Of the roughly 1.7 billion Uber shares outstanding, about 1 billion have been locked up since the IPO in May. Wednesday is expiration day and, according to analysts at MKM Partners, *about 90% of Uber's stock will be available for sale*, with some insiders still restricted from unloading portions of their stake.
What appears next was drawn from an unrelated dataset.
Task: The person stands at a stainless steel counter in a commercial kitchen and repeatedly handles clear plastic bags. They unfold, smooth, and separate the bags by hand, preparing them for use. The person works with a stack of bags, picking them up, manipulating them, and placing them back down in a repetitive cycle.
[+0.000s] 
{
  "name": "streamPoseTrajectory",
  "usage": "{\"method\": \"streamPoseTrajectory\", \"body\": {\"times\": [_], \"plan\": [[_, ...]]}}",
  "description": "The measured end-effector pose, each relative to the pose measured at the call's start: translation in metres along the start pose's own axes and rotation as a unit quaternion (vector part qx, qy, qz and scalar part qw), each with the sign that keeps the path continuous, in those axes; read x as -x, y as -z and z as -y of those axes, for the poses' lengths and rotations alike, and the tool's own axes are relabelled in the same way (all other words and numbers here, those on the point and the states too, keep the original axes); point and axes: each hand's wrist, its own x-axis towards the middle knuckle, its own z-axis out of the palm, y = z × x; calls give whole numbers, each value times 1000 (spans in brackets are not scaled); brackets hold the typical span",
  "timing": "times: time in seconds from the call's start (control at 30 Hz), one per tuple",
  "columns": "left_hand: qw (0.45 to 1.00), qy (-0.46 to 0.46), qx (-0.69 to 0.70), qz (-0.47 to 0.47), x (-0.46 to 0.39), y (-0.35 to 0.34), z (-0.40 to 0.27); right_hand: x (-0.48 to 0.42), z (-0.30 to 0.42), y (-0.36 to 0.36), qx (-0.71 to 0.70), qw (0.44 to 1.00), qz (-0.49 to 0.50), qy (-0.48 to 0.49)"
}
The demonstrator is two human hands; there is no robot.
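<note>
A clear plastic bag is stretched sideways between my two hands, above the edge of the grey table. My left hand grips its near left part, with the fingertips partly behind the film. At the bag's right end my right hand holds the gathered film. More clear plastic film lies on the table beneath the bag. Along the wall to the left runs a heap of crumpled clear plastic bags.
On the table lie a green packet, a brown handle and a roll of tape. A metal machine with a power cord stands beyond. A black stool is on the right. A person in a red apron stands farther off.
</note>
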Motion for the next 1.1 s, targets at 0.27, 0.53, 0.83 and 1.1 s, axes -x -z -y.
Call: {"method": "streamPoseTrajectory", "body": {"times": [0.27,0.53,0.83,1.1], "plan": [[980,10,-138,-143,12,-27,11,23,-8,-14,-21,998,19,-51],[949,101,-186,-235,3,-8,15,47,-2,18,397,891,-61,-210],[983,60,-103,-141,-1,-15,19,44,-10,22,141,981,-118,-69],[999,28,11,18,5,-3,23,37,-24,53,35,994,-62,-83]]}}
According to the company's IPO prospectus, *about 545 million shares (32% of the current outstanding supply) were purchased at $32.97 or higher*.


----------



## SurgeMasterMN (Sep 10, 2016)

jocker12 said:


> https://www.cnbc.com/2019/11/05/ube...-be-muted-because-many-shares-are-in-red.html
> According to Uber's prospectus, about 545 million shares purchased before the IPO are currently in the red.
> 
> Of the roughly 1.7 billion Uber shares outstanding, about 1 billion have been locked up since the IPO in May. Wednesday is expiration day and, according to analysts at MKM Partners, *about 90% of Uber's stock will be available for sale*, with some insiders still restricted from unloading portions of their stake.
> ...


Makes you wonder.... Could it be an $18 -$19 stock shortly? If the momentum takes there may be some investors quick to unload.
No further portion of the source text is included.